А также в области пейзажа

Ксения ВОРОТЫНЦЕВА

06.09.2019

Фонд In Artibus представил выставку работ Николая Ромадина «Область русского пейзажа». 

Здесь не в первый раз обращаются к творчеству художника. Четыре года назад при поддержке Фонда состоялась ретроспектива живописца в Русском музее. Тогда публике показали около 70 экспонатов, в том числе звеняще-хрустальный «Вид на зал Рембрандта в Эрмитаже» (1955). Московские зрители увидят 80 произведений из частных коллекций. В том числе  редкие вещи: например, «Вечеринку. Рассказ летчика» (1939). Мастер изобразил уютные квартирные «посиделки»: светящийся лимонный абажур, длинные тени на стенах. По-летнему открытый балкон, за столом — компания, внимательно слушающая рассказчика: лишь парочка в углу отвлеклась на свою беседу. Не сразу вспоминаешь, что мирная сценка написана на пороге Второй мировой. Художник, отдававший предпочтение пейзажу, впоследствии уничтожил другие творения, выполненные в жанре советской тематической картины. Сохранившийся пример — единственный.

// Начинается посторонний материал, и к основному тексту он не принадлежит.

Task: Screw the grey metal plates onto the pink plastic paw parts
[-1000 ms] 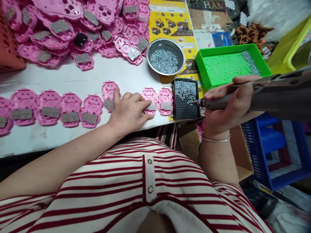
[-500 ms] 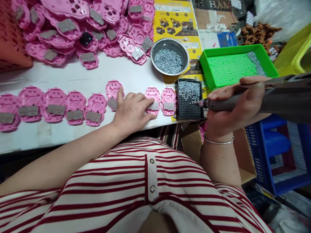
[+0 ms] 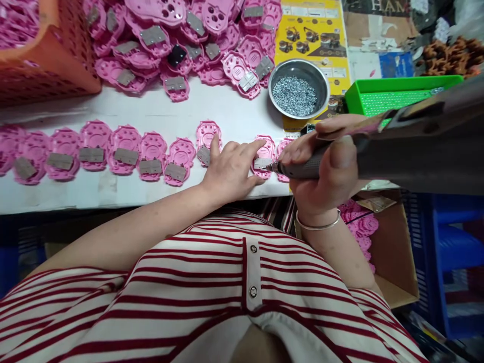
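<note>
- The left hand's (image 3: 231, 170) fingers were spread wide, thumb and forefinger at a pink case's (image 3: 264, 147) left edge.
- The right hand's (image 3: 333, 180) fingers were wrapped around a power driver (image 3: 408, 156), its tip at the metal plate (image 3: 260, 164) from the right.
- The case lay on the bench (image 3: 143, 103), nearer than the bowl (image 3: 322, 85) and left of it, long axis front to back.

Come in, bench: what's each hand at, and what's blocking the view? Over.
Right hand gripping grey tool, tip at the metal plate. Left hand spread against that plate's pink shell. Right hand partly hides the neighbouring shell.
</note>
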Demonstrator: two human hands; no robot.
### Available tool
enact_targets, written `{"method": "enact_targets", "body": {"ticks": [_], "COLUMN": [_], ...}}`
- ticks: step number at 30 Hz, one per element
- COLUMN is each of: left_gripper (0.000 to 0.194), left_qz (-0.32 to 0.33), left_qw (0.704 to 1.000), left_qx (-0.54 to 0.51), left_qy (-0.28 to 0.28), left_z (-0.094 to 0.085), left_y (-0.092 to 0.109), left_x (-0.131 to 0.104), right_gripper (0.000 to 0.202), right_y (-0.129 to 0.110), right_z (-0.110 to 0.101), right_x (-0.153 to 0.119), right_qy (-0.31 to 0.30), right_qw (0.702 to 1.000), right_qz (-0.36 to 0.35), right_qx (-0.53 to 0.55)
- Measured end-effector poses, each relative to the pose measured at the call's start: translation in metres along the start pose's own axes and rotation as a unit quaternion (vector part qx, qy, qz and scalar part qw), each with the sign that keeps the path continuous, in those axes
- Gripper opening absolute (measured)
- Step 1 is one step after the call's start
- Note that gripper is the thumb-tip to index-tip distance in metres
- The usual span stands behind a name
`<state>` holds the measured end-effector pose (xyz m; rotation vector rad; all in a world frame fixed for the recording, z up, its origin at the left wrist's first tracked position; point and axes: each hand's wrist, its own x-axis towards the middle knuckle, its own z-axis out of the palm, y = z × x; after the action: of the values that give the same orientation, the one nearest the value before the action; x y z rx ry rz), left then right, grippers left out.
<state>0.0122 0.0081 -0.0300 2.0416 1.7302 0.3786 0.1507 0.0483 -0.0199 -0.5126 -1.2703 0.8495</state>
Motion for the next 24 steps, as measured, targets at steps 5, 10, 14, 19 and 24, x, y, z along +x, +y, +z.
{"method": "enact_targets", "body": {"ticks": [5, 10, 14, 19, 24], "left_gripper": [0.066, 0.062, 0.061, 0.062, 0.064], "left_qz": [0.004, 0.005, 0.006, 0.006, 0.004], "left_qw": [1.0, 1.0, 1.0, 1.0, 1.0], "left_qx": [-0.005, -0.017, -0.015, -0.011, -0.011], "left_qy": [0.0, 0.003, 0.005, 0.005, 0.005], "left_z": [0.0, -0.001, -0.001, 0.0, 0.0], "left_y": [0.0, 0.001, 0.0, -0.001, 0.0], "left_x": [0.001, 0.001, 0.0, 0.0, 0.0], "right_gripper": [0.022, 0.022, 0.02, 0.02, 0.021], "right_y": [0.006, 0.011, 0.012, 0.012, 0.011], "right_z": [0.001, 0.001, 0.003, 0.002, 0.001], "right_x": [0.0, 0.001, 0.001, 0.002, 0.0], "right_qy": [0.0, -0.003, 0.004, 0.013, 0.004], "right_qw": [1.0, 1.0, 1.0, 1.0, 1.0], "right_qz": [0.016, 0.013, 0.015, 0.007, 0.016], "right_qx": [-0.021, -0.004, -0.011, 0.001, 0.0]}}
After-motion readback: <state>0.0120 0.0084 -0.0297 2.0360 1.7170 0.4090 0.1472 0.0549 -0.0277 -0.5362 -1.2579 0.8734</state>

В экспозиции есть и портреты: изображения сына, жены, безымянных моделей. Или неожиданные вещи — вроде экспрессивного «Укрощения коня» (1950-е). Впрочем, еще больше пейзажных работ, в основном среднерусских видов, которые Ромадин искренне любил. «Сын самарского слесаря, человек, вышедший из самой сердцевины народа», как говорил Константин Паустовский, относился к родной природе особенно нежно. Паустовский, оставивший очерк о мастере, пытался сформулировать эти чувства: «Во время путешествий мы часто бываем восхищены блеском чужеземной природы, но она никогда не сможет затмить природу русскую. Наоборот, чем ярче чужое, тем ближе свое. Ничто — ни лиловый пожар Эгейского моря, ни розовеющий мрамор и алые олеандры Эллады, ни синий сказочный воздух Сицилии, ни золотая тусклая дымка над бессмертным Парижем, — ничто не только не может приглушить нашу память о своей стране, но, наоборот, доводит ее до почти болезненной остроты. Я испытал это на себе, когда в туманных предосенних садах Версаля с их почернелой, как старая позолота, листвой, с их геометрической пышностью я — совсем не знаю почему — вспомнил крошечный городок Спас-Клепики, и у меня заныло сердце».

Впрочем, Ромадин изображал и зарубежье — Амстердам, Рим, Венецию, Дамаск. И выполнены эти вещи ничуть не хуже. Как любой большой художник, он не укладывался в общепринятые рамки. В целом его работы удивительно вневременны и внеидеологичны: историческая лихорадка XX века словно не затронула живописца. Густая тайга и молодая звонкая яблонька, весенний, еще покрытый снегом лес и пышный цветущий куст... Это не затворничество Моранди, искавшего успокоения среди привычных вещей, но тоже своеобразный эскапизм. Отшельничество — при внешней сохраненной связи с миром: Ромадин был лауреатом Ленинской премии, а также Сталинской премии второй степени. Но всегда тянулся к тому, что находилось вдали от торжественных залов и пышных речей. И переносил увиденное на холст. Как заметил Паустовский: «Картины Ромадина неотъемлемы от природы. Они — живые ее куски. От этих картин можно озябнуть на ветру, вдыхать всей грудью весенний речной холодок, промокать насквозь от дождя, услышать запах сосновой перегретой хвои».